Blog Post #6

The advent of new media has changed the world forever, but has it been for the better?  New media has been exploding in the last few decades, but what really is new media and how does it affect us?  “New media” can be hard to define, but Lister, Professor of Visual Culture in the Department of Culture, Media and Drama, at UWE, Bristol gives the following definition:  that new media are “methods and social practices of communication, representation, and expression that have developed using the digital, multimedia, networked computer and the ways that this machine is held to have transformed work in other media: from books to movies, from telephones to television.”  In short, new media relies on the digital age.  This media has continued to growing exponentially since its birth.  New media has brought a range of wonderful information into the lives of everyday citizens and has open doors in many ways. However, new media, especially social media, also has a dark side. It is not always used for pure purposes.

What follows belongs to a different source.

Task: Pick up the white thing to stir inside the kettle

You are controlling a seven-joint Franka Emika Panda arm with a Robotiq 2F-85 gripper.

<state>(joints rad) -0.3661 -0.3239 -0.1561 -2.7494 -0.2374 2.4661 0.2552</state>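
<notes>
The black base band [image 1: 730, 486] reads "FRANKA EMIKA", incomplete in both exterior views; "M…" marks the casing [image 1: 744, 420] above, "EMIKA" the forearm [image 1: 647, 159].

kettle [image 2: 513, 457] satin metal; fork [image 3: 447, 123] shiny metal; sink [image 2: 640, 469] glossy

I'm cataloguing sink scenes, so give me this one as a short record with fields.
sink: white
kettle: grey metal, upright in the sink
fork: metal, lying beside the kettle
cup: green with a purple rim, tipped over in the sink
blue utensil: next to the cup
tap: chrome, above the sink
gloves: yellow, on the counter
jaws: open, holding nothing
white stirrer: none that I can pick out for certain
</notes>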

New media, particularly social media, is encouraging narcissism.  This extreme self interest, often at the expense of others is become more and more rampant in our society.  When you look at  the social media posts of pre-teens to adults, you see a trend of self-absorption unlike any seen in recent decades.  Is social media truly to blame?  Some would try to argue otherwise, but W. Keith Campbell says that social media is utilized “to look important, look special and to gain attention and status and self-esteem.”  Social media was originally created as a way of connection with other individuals, but this so called “social media” is not so social anymore.  Individuals hardly interact with each other past a simple “like “or one-word comment. Instead, social media is used to self-promote and show others how interesting or how cool you are.  This type of new media  explosion is also an explosion of narcissistic traits.

New media and other social media has other negative affects on society today.  While there is a growing number of people utilizing social media for altruistic purposes (often promoting a nonprofit) there are also means to uses social media in a sinister manner.  Terror groups such as IS (ISIS) have been using social media to not only promote their ideas, but also to recruit terrorists.  This type of propaganda is growing increasingly difficult to control.  In past years, terror groups have had to rely on more traditional media for their  communication and propaganda.   However, there has been a great shift in how terror groups communicate.  More and more terror groups are using Facebook to communicate.  “In the issue that circulated on social media in January, Dabiq ran a two-page paean to Farook and Malik, the latter of whom used Facebook to pledge her loyalty to the Islamic State’s leader, Abu Bakr al-Baghdadi.”  More and more of this is happening, but social media companies have trouble stopping it.  This social media today is not only creating a negative impact on us today, it’s creating a dangerous one.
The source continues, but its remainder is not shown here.